The lesson is a universal one, and it applies to institutions and people. Too often, we expect the person with a request to ask in a particular way, a way we most easily understand. We will listen but first they must speak to us in the manner with which we are most comfortable. This is an exercise in power that hurts and deprives all, including – and perhaps especially – the powerful. We miss so much in life, so much of the beauty of the world when we only engage with the familiar through the familiar. Sometimes it is hard to listen, especially if you have the power not to listen. The Benedictine values of listening and offering hospitality are linked (as are so many of the Benedictine values). Listening is the practice; offering hospitality is the motive. Why should we make the effort to listen to someone who is less educated, or from a different ethnic or religious background, or who sees the world very differently? Saint Benedict offers the reason: “Let all … be received as Christ.”

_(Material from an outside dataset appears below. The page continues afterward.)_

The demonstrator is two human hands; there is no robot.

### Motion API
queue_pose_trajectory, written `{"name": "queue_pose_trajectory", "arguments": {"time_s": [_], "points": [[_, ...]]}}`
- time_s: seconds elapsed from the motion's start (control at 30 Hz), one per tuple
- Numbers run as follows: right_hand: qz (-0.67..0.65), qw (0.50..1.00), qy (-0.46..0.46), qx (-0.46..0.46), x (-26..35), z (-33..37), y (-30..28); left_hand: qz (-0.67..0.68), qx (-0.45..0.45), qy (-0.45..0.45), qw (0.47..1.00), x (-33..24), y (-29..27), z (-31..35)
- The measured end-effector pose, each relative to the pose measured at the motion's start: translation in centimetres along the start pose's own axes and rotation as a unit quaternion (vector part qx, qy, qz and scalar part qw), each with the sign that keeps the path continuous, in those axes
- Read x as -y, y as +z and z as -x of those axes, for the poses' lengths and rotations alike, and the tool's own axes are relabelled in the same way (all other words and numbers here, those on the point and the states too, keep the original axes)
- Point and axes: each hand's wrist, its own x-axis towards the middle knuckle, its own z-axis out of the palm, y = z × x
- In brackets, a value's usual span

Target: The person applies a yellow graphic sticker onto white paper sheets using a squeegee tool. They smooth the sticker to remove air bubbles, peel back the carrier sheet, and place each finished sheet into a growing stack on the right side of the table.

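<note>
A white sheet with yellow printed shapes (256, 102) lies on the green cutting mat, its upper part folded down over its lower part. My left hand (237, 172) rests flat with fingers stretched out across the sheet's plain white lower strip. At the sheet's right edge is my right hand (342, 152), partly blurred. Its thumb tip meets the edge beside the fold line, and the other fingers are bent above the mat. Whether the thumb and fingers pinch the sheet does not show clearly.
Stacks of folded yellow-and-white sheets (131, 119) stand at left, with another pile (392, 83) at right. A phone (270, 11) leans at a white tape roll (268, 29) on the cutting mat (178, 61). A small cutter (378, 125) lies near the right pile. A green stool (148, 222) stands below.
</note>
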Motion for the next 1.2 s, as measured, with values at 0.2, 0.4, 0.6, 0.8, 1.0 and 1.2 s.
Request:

When we first hear that quote from Saint Benedict, we might visualize a medieval traveler wearing a hooded cloak using a staff to knock on the door of a monastery. Our world is infinitely more complex, and the idea of hospitality must be ever so elastic. The practice of hospitality begins with questions: What do you need, and how can I help? Hospitality is an invitation to reveal. It depends on trust, grace and generosity. It affirms and makes it all better.

National discussions about racial equality have relied on a variety of words and concepts: anti-racism, systematic racism and critical race theory, to name a few. Hospitality and listening should be added to the discussions. Those concepts might not speak to everyone, but they will speak to many. And they offer motive and means, a way forward to our goal of seeing and affirming the dignity of each person.